_Work instructions_
When you repeat the material, keep each line exact and omit the pictures.

--- Given data Enclosed Below ---

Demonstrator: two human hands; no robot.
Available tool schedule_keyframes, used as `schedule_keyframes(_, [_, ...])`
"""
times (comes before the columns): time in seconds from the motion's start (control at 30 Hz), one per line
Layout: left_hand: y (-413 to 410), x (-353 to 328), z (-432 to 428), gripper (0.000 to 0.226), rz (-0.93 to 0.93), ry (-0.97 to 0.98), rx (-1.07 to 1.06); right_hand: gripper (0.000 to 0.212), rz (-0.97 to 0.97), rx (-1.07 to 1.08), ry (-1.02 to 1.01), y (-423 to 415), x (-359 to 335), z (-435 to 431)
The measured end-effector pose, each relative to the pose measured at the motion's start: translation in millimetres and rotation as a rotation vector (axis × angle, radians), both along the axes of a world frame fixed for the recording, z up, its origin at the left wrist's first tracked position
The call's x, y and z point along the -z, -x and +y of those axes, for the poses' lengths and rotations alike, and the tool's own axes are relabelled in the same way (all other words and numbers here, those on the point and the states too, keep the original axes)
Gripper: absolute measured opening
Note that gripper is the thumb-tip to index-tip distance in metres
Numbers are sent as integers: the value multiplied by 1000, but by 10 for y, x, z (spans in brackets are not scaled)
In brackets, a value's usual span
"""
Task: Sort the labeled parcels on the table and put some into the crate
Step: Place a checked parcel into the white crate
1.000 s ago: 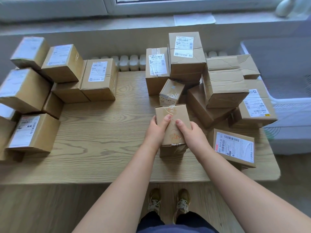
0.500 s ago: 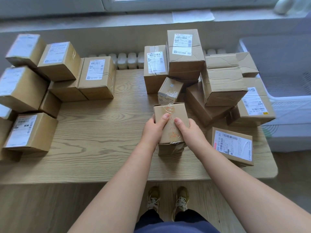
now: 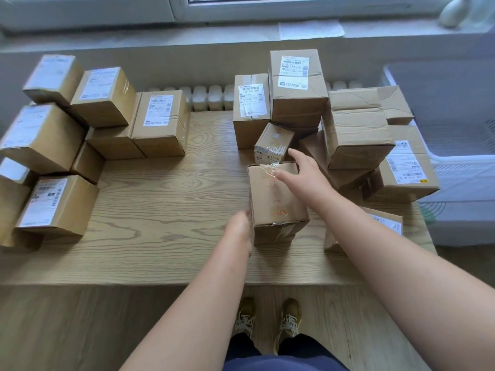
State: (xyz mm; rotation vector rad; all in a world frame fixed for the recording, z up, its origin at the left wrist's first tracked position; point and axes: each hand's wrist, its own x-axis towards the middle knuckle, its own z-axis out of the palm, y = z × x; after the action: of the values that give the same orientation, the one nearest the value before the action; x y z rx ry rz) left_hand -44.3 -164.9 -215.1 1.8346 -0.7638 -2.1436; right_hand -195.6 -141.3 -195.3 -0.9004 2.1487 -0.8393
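Left arm: extended forward over the near edge of the table. The left hand lies against the left face of the centre parcel, low and near its front corner. The fingers are hidden against that face, so it cannot be told whether they grip or only press.

Right arm: extended forward from the right, crossing above a flat labelled parcel at the table's near right corner. The right hand is above the far right part of the centre parcel's top. Its fingers are straight and spread, holding nothing, with the forefinger pointing at the small parcel just behind. Motion blur prevents telling whether the thumb touches the tape.

Centre parcel: standing on the table in front of the right-hand stack, with orange handwriting on top. The white crate is beyond the table's right edge.

Change from half a second ago: both hands then clasped the centre parcel from either side, thumbs on top. The right hand has since let go and moved forward. The left hand has slid lower down the left face. The parcel remains in the same position.
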Motion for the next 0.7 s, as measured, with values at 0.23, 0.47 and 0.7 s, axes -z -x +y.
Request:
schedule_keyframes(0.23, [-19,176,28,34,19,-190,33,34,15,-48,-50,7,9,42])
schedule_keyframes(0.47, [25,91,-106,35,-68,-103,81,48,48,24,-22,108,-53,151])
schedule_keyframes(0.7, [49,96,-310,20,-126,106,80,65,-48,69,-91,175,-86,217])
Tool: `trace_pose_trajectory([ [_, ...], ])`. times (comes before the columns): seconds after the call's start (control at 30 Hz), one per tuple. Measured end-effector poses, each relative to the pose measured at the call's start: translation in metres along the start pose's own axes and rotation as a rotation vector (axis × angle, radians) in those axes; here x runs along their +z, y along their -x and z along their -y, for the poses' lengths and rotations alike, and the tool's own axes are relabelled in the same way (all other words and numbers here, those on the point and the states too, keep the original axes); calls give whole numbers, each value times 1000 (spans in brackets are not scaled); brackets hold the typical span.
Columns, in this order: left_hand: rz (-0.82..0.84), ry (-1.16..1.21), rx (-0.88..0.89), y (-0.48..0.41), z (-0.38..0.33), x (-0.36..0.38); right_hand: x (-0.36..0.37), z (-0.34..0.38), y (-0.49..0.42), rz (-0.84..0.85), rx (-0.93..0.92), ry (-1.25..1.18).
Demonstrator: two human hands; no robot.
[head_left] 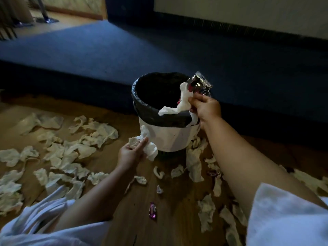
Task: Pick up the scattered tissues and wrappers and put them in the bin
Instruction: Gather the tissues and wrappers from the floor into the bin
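On the wooden floor, just in front of a blue carpeted step, stands a white bin lined with a black bag folded over its rim. Bin interior is dark; cannot tell what lies inside. Right hand is raised at the bin's right rim, fingers curled and gripping a long white tissue together with a shiny silver wrapper. The tissue droops across the near rim of the bag; the wrapper sticks up above the hand, over the bin's right edge. Left hand is lower, beside the bin's left wall, fingers curled round a crumpled tissue wad that touches the white wall. Scattered tissues cover the floor left of the bin, many overlapping. More tissues lie against the bin's base on the right and further toward the camera. A small pink wrapper lies on bare floor between the arms, a tiny crumpled scrap just above it. White sleeves at both lower corners.
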State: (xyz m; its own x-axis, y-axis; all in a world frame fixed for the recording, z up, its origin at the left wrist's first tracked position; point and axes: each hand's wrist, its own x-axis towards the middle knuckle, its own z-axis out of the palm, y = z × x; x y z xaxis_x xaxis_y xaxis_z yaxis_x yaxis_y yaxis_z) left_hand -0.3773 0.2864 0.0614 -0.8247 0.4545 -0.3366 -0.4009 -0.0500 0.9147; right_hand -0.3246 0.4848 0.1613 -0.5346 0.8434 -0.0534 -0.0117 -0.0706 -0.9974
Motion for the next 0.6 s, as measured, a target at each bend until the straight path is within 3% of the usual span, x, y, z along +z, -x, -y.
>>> trace_pose_trajectory([
  [0.2, 11, -29, 43, 1, -3, 4, 10, -2, -31, 110, 49, 444],
  [0.4, 0, 20, 203, 1, -30, 4, -9, 7, -18, -36, -346, 598],
  [0.6, -29, 63, 293, -12, -91, 36, -26, -36, -2, -8, -381, 811],
])
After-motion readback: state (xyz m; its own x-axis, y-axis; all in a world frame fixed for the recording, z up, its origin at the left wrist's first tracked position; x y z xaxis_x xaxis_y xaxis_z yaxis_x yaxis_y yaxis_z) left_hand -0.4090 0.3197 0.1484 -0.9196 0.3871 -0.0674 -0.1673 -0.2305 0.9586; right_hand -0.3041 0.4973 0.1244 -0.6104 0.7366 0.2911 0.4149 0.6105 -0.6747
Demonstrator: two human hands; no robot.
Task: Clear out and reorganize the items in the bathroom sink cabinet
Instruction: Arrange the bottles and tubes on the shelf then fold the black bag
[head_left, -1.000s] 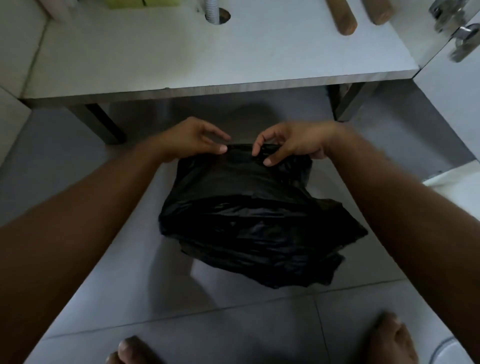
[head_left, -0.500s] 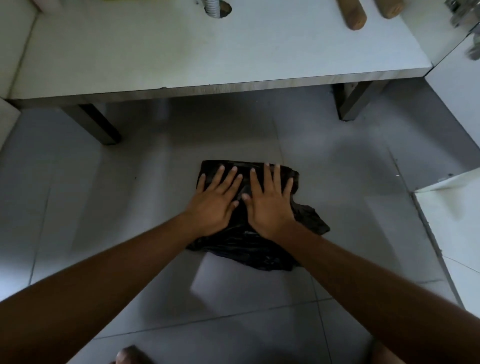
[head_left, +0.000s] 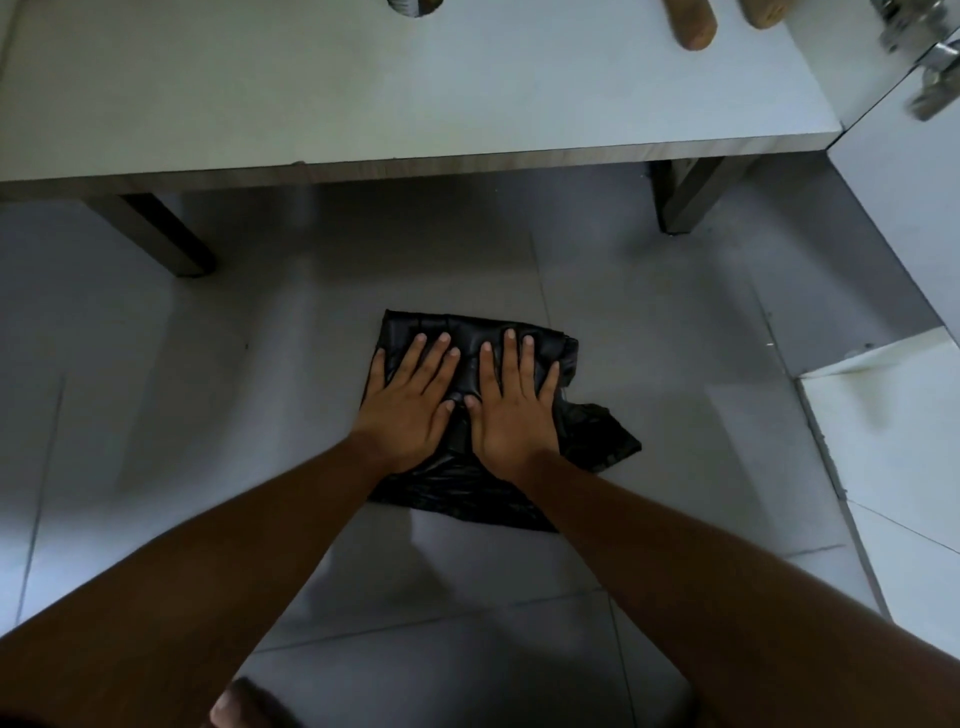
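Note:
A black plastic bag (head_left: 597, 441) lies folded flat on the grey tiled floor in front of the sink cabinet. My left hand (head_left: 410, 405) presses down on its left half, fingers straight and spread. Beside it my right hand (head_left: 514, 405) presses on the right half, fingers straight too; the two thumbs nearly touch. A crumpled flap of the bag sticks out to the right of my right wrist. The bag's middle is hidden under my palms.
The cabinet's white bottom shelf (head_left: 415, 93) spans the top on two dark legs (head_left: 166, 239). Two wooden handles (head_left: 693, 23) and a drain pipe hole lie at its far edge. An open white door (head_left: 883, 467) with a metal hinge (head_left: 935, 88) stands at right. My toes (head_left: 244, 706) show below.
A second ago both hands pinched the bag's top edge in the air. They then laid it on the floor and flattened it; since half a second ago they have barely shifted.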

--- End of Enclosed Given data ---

_Problem solution_
Demonstrator: two human hands; no robot.
Available tool schedule_keyframes, used as `schedule_keyframes(_, [_, ...])`
"""
times (comes before the columns): time in seconds from the motion's start (control at 30 Hz), one per line
Layout: left_hand: y (-413 to 410), x (-353 to 328), z (-432 to 428), gripper (0.000 to 0.226), rz (-0.93 to 0.93), ry (-0.97 to 0.98), rx (-1.07 to 1.06); right_hand: gripper (0.000 to 0.212), rz (-0.97 to 0.97), rx (-1.07 to 1.08), ry (-1.02 to 1.01), y (-423 to 415), x (-359 to 335), z (-435 to 431)
The measured end-effector pose, each relative to the pose measured at the motion's start: translation in millimetres and rotation as a rotation vector (axis × angle, radians), both along the axes of a world frame fixed for the recording, z up, its origin at the left wrist's first tracked position
The call's x, y and z point along the -z, -x and +y of those axes, for the poses' lengths and rotations alike, and the tool's own axes are relabelled in the same way (all other words and numbers here, those on the point and the states too, keep the original axes)
Gripper: absolute measured opening
Note that gripper is the thumb-tip to index-tip distance in metres
Numbers are sent as integers: the value multiplied by 1000, but by 10 for y, x, z (spans in brackets are not scaled)
In brackets, a value's usual span
"""
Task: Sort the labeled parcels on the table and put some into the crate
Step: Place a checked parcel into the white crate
1.000 s ago: 
0.500 s ago: 
now: 
State: (xyz mm; rotation vector rad; all in a world frame fixed for the recording, z up, its origin at the left wrist's first tracked position; point and axes: each hand's wrist, its own x-axis towards the middle knuckle, its own z-axis out of the palm, y = z × x; after the action: of the values that give the same orientation, the one nearest the value before the action; x y z rx ry rz) left_hand -44.3 -164.9 -215.1 1.8346 -0.7638 -2.1436; right_hand -195.6 -141.3 -195.3 -0.9004 2.1487 -0.8393
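Left arm: extended forward over the near edge of the table. The left hand lies against the left face of the centre parcel, low and near its front corner. The fingers are hidden against that face, so it cannot be told whether they grip or only press.

Right arm: extended forward from the right, crossing above a flat labelled parcel at the table's near right corner. The right hand is above the far right part of the centre parcel's top. Its fingers are straight and spread, holding nothing, with the forefinger pointing at the small parcel just behind. Motion blur prevents telling whether the thumb touches the tape.

Centre parcel: standing on the table in front of the right-hand stack, with orange handwriting on top. The white crate is beyond the table's right edge.

Change from half a second ago: both hands then clasped the centre parcel from either side, thumbs on top. The right hand has since let go and moved forward. The left hand has slid lower down the left face. The parcel remains in the same position.
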Motion for the next 0.7 s, as measured, with values at 0.23, 0.47 and 0.7 s, axes -z -x +y.
Request:
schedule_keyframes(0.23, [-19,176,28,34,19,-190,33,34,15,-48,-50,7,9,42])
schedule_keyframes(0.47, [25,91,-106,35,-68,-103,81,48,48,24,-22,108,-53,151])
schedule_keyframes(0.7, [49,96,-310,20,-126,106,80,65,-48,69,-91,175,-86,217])
Tool: `trace_pose_trajectory([ [_, ...], ])`. times (comes before the columns): seconds after the call's start (control at 30 Hz), one per tuple. Measured end-effector poses, each relative to the pose measured at the call's start: translation in metres along the start pose's own axes and rotation as a rotation vector (axis × angle, radians) in those axes; here x runs along their +z, y along their -x and z along their -y, for the poses' lengths and rotations alike, and the tool's own axes are relabelled in the same way (all other words and numbers here, those on the point and the states too, keep the original axes); calls give whole numbers, each value times 1000 (spans in brackets are not scaled); brackets hold the typical span.
Columns, in this order: left_hand: rz (-0.82..0.84), ry (-1.16..1.21), rx (-0.88..0.89), y (-0.48..0.41), z (-0.38..0.33), x (-0.36..0.38); right_hand: x (-0.36..0.37), z (-0.34..0.38), y (-0.49..0.42), rz (-0.84..0.85), rx (-0.93..0.92), ry (-1.25..1.18).
Demonstrator: two human hands; no robot.
[head_left] 
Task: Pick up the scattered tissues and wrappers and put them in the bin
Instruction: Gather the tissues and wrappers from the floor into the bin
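On the wooden floor, just in front of a blue carpeted step, stands a white bin lined with a black bag folded over its rim. Bin interior is dark; cannot tell what lies inside. Right hand is raised at the bin's right rim, fingers curled and gripping a long white tissue together with a shiny silver wrapper. The tissue droops across the near rim of the bag; the wrapper sticks up above the hand, over the bin's right edge. Left hand is lower, beside the bin's left wall, fingers curled round a crumpled tissue wad that touches the white wall. Scattered tissues cover the floor left of the bin, many overlapping. More tissues lie against the bin's base on the right and further toward the camera. A small pink wrapper lies on bare floor between the arms, a tiny crumpled scrap just above it. White sleeves at both lower corners.
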State: (xyz m; its own x-axis, y-axis; all in a world frame fixed for the recording, z up, its origin at the left wrist's first tracked position; point and axes: each hand's wrist, its own x-axis towards the middle knuckle, its own z-axis out of the palm, y = z × x; x y z xaxis_x xaxis_y xaxis_z yaxis_x yaxis_y yaxis_z) left_hand -0.3773 0.2864 0.0614 -0.8247 0.4545 -0.3366 -0.4009 -0.0500 0.9147; right_hand -0.3246 0.4848 0.1613 -0.5346 0.8434 -0.0534 -0.0117 -0.0706 -0.9974
Motion for the next 0.6 s, as measured, a target at each bend until the straight path is within 3% of the usual span, x, y, z along +z, -x, -y.
>>> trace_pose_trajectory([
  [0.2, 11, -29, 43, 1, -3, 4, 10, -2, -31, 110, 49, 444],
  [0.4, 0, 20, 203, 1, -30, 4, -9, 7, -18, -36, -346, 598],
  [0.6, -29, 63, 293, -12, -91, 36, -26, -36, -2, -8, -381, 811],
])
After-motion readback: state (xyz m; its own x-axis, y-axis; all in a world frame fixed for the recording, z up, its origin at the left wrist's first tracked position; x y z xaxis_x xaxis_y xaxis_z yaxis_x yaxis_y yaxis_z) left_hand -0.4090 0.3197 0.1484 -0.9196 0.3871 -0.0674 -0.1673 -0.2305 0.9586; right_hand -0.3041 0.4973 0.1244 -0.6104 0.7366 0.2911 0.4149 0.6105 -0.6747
Demonstrator: two human hands; no robot.
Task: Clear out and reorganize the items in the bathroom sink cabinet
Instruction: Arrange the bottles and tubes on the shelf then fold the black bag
[head_left, -1.000s] 
[head_left, -0.500s] 
[head_left, +0.000s] 
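Note:
A black plastic bag (head_left: 597, 441) lies folded flat on the grey tiled floor in front of the sink cabinet. My left hand (head_left: 410, 405) presses down on its left half, fingers straight and spread. Beside it my right hand (head_left: 514, 405) presses on the right half, fingers straight too; the two thumbs nearly touch. A crumpled flap of the bag sticks out to the right of my right wrist. The bag's middle is hidden under my palms.
The cabinet's white bottom shelf (head_left: 415, 93) spans the top on two dark legs (head_left: 166, 239). Two wooden handles (head_left: 693, 23) and a drain pipe hole lie at its far edge. An open white door (head_left: 883, 467) with a metal hinge (head_left: 935, 88) stands at right. My toes (head_left: 244, 706) show below.
A second ago both hands pinched the bag's top edge in the air. They then laid it on the floor and flattened it; since half a second ago they have barely shifted.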

This answer has now been given in full.